Hi all I’m new to the group but looking for some answers as right now I’m feeling lost 9 weeks ago I lossy my partner of 19 years we have two teenager boys aged 13 an 14 I’m 35 an he was only 42. It was a shock as he went to work on the morning as normal but never came home Over the weeks I’ve obviously put my kids first but as there teenagers there always doing there own thing, I have loads of support from my family an friends but I never new I could feel so sad and lonely! I don’t want to do anything go anywhere or even laugh! Is this normal? It’s early days I know an I know it takes time but I feel like this feeling of extreme sadness will never go and my boys will be feeling the same even when they seem to be doing ok an they openly talk if there feeling sad.
Hi Leanne …Im 6 months down this awful path we find ourselves on and I feel just as you do …I can’t go anywhere, visit anyone and feel guilty as hell if I laugh at something on tv … it is still early days for both of us, but esp for you. I find that family and friends mean well, but they get on with their lives , as they should, but mine is frozen in time. I don’t feel so much lonely as alone if that makes sense. Just take one day at a time, put one foot in front of the other and above all, be kind to yourself. Take care.
Hi thanks for the reply. It definitely going to be a long a path an a lonely one just hate the feeling of sadness I’ve lost a lot of people of over the years but never felt this sad which then makes me feel guilty but we know you grieve every loss differently I suppose x
Frozen in time rings true. I lost Martin at the beginning of August. I see people who loved him dearly be able to genuinely find joy in things and i can find none. I have 2 emotions, grief and distracted numb. That’s it.
Im on a constant cycle back to the moment i lost him and i cant see how to move forward at all. It just feels like an existence but i guess this is the storm i need to ride.
Its bloody awful though.
Sending lots of love to you. Xx
My wife passed away on April 29th this year, we were married for 26 years and I knew her half of my life.
I was feeling exactly like you, apathetic, sadness, no motivation and basically not wanting to be here.

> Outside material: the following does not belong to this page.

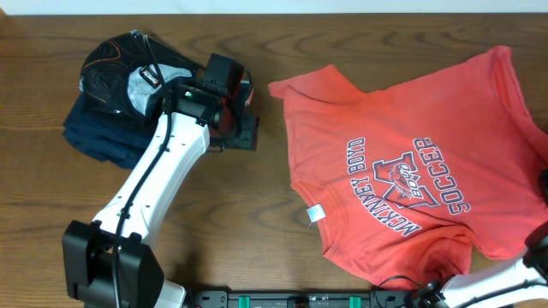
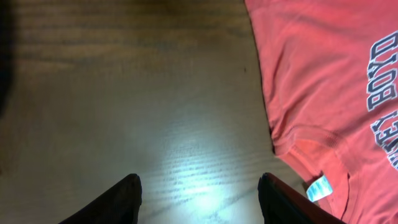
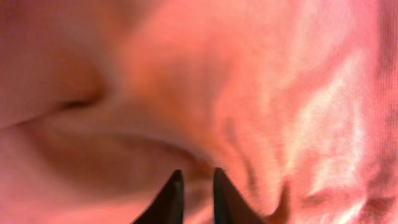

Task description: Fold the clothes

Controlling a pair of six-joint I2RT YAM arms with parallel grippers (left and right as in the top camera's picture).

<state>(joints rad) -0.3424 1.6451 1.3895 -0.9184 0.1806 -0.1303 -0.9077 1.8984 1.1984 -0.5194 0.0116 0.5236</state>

The last few weeks I have felt an improvement. I have said to myself that Carole my wife wouldn’t want me to be always in misery and this has helped me along my path.
I don’t think I will ever be in a position of how I felt when we were together and I accept that, I am able to have conversations with people now though and the unbearable pain of waking up each day feeling sick and tired has gotten better.
I was always a positive person and have been using self help books as well as seeing a hypnotherapist who is also a great help.
it is all subjective obviously and we all cope in our own way but I can see glimpses of a future for me that isn’t all doom and gloom.
I still have really bad days but say to myself that the negative thoughts are just that, thoughts and they will pass.
Hope this helps mate and send my love to you and hope you will at some point not feel quite so awful.
I lost my husband very suddenly at the end of August and agree with everything you say.
Christmas has been so very hard, but we made it through, didn’t we.
There is a lady named Karen Sutton, she is a Widow
and Widower Coach, i have joined her group and i find her very helpful , just a suggestion.
One day at a time, is all we can ask of ourselves perhaps even an hour at a time.
It IS very early days yet. I am 8 months in to my journey without my darling husband who went out to play his weekly football and never came home. The pain of loss is less raw some of the time for me now although some days or parts of days I still howl and want to hide away.
Don’t expect too much of yourself and take each moment as it’s own event. I found the idea of planning anything impossible so I would not try to look too far ahead.